YTSAPI (YouTube Transcribe API) for The Abuse Project is a python API (Application Programming Interface) which allows you to get the transcript/subtitle for a given YouTube video in a nice list consisting of dictionaries. It also works for videos which have automatically generated subtitles. It does not use any hacky mechanisms.
For using this library in your project, simple use pip
to install the module.
pip install ytsapi
The module published is in it's early stage as of now, as it's being used internally in The Abuse Project.

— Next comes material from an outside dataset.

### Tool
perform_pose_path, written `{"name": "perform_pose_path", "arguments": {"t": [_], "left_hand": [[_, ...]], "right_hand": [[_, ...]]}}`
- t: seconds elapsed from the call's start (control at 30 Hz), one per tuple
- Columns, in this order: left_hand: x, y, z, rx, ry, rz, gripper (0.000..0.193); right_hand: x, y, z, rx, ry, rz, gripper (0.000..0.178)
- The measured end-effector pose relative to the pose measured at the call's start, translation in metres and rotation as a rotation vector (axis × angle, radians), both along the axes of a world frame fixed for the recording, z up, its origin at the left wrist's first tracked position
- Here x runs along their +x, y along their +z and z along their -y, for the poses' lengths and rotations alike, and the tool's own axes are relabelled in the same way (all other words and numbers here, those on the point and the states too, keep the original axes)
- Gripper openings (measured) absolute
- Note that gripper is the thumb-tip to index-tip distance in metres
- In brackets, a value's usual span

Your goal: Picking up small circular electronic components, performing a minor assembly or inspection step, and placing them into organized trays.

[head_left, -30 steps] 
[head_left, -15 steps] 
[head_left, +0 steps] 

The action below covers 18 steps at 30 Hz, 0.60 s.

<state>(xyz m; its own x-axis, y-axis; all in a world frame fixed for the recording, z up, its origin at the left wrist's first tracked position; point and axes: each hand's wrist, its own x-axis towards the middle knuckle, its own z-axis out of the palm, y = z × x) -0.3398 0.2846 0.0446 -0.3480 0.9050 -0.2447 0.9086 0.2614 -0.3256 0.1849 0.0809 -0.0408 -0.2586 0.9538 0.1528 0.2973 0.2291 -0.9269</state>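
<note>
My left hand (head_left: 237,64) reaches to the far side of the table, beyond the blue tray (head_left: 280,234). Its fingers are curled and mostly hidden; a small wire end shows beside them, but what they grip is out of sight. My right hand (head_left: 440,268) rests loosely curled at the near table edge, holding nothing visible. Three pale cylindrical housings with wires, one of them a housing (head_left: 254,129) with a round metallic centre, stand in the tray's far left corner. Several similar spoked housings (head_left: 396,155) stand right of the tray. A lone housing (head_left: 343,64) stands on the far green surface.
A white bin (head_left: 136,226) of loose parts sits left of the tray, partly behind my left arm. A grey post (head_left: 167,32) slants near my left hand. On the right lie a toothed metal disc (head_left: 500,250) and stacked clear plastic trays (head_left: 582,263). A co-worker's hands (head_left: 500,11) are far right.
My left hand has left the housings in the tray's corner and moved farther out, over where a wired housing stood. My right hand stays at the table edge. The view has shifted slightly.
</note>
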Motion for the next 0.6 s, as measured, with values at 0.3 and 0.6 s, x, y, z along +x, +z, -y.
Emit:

If you want to develop it further, you'll have to use this source repository.
git clone https://github.com/theabuseproject/YTSAPI.git
After cloning, install the dependencies using pip,
pip install -r requirements.txt
The implemented API class can be found under ytsapi/ytsapi.py
.
import ytsapi
ytsapi.YTSAPI.get_transcript("Youtube Video ID")
>>> import ytsapi
>>> video = 'http://www.youtube.com/watch?v=BaW_jenozKc'
>>> video_id = video.split('?v=')[1]
>>> video_subtitles = ytsapi.YTSAPI.get_transcript(video_id)

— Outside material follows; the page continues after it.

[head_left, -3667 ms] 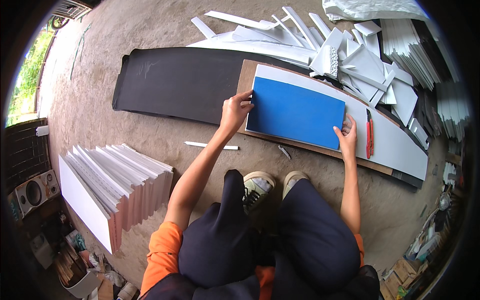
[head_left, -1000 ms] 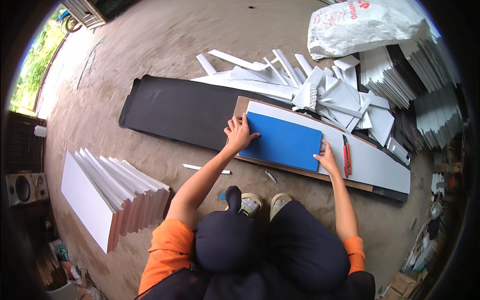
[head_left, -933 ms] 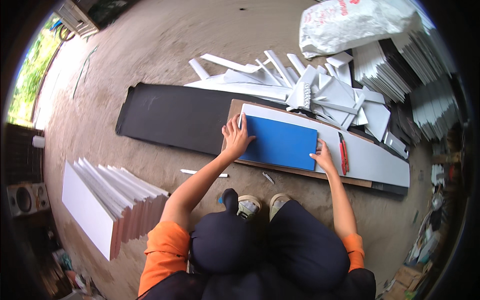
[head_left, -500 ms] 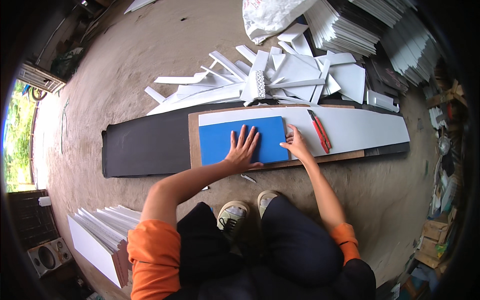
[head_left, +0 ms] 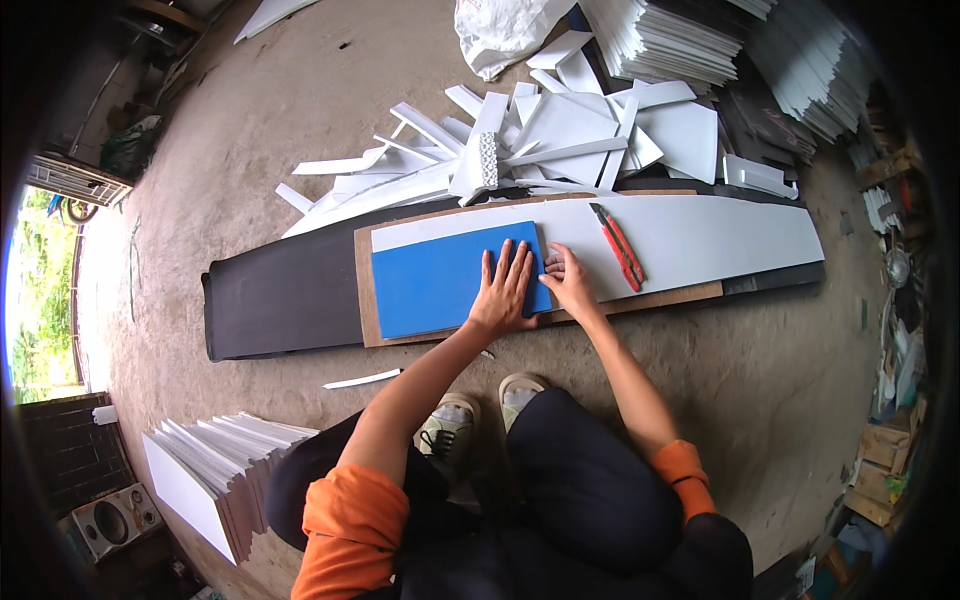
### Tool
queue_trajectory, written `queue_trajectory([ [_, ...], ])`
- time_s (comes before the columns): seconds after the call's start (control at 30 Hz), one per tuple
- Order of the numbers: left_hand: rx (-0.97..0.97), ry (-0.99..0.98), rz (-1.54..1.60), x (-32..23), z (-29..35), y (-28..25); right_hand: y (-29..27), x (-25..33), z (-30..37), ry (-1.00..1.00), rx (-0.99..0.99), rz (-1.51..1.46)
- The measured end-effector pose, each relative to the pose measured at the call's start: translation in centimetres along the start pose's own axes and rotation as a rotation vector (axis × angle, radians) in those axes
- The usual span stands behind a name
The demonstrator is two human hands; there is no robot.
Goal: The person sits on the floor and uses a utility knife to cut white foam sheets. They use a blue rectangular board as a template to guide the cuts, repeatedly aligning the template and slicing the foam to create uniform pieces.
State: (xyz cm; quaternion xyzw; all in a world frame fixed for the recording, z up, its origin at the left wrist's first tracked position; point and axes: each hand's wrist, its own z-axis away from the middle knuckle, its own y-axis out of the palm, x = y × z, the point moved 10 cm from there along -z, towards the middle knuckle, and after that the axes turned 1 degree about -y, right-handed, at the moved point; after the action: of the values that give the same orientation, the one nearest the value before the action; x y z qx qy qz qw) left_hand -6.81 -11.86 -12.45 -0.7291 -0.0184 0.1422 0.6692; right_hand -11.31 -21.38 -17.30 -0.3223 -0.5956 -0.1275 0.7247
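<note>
Left hand (head_left: 500, 301) lies spread on a blue board (head_left: 430, 280); right hand (head_left: 572, 284), thumb and fingers apart, at its three o'clock edge.

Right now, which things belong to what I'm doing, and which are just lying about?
Seemingly in use: blue panel, with your left hand on it and right hand at its edge; white sheet beneath; probably the red cutter.

Apparently lying about: heaped white pieces, white sack, speaker.
</note>
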Motion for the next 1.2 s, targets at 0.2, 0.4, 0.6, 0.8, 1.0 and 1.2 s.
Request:
queue_trajectory([
  [0.2,-0.009,-0.018,0.038,0.1,0.0,-0.5,-2.4,3.7,1.6,-0.249,-0.199,0.347],
  [0.4,0.002,-0.044,0.043,0.1,0.0,-0.8,-11.1,4.6,1.7,-0.087,-0.499,0.890],
  [0.6,0.016,-0.054,0.071,0.3,0.2,-0.8,-10.3,1.2,-0.2,0.049,-0.296,0.874],
  [0.8,0.006,-0.085,0.077,0.9,0.2,-0.7,-5.0,1.6,-0.8,0.082,-0.105,0.624],
  [1.0,-0.026,-0.083,0.062,1.0,-0.9,-0.8,-1.0,4.9,-0.8,0.148,0.014,0.656],
  [1.2,0.006,-0.083,0.050,1.0,-1.3,-0.5,0.1,3.6,-1.9,0.243,0.059,0.678],
])
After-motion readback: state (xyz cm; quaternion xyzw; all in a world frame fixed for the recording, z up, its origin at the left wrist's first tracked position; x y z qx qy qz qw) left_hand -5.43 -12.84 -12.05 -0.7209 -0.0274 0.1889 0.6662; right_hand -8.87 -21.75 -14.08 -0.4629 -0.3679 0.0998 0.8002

>>> print(video_subtitles)
[{'text': 'This a test video\nfor youtube-dl', 'start': 0.26, 'duration': 3.33}, {'text': 'For more information\ncontact phihag@phihag.de', 'start': 3.59, 'duration': 6.08}]
>>>
>>> type(video_subtitles)
<class 'list'>
>>> type(video_subtitles[0])
<class 'dict'>
>>>
>>> import ytsapi
>>> ytsapi.YTSAPI.get_video('BaW_jenozKc')
YoutubeDL - Starting the download (BaW_jenozKc)
[youtube] BaW_jenozKc: Downloading webpage
[youtube] BaW_jenozKc: Downloading video info webpage
WARNING: Unable to extract video title
[download] BaW_jenozKc.mp4 has already been downloaded
[download] 100% of 1.74MiB
[youtube] BaW_jenozKc: Downloading webpage
[youtube] BaW_jenozKc: Downloading video info webpage
WARNING: Unable to extract video title
[download] BaW_jenozKc.mp4 has already been downloaded
[download] 100% of 1.74MiB
YoutubeDL - Writing video in current working directory.
YoutubeDL - Done.
>>>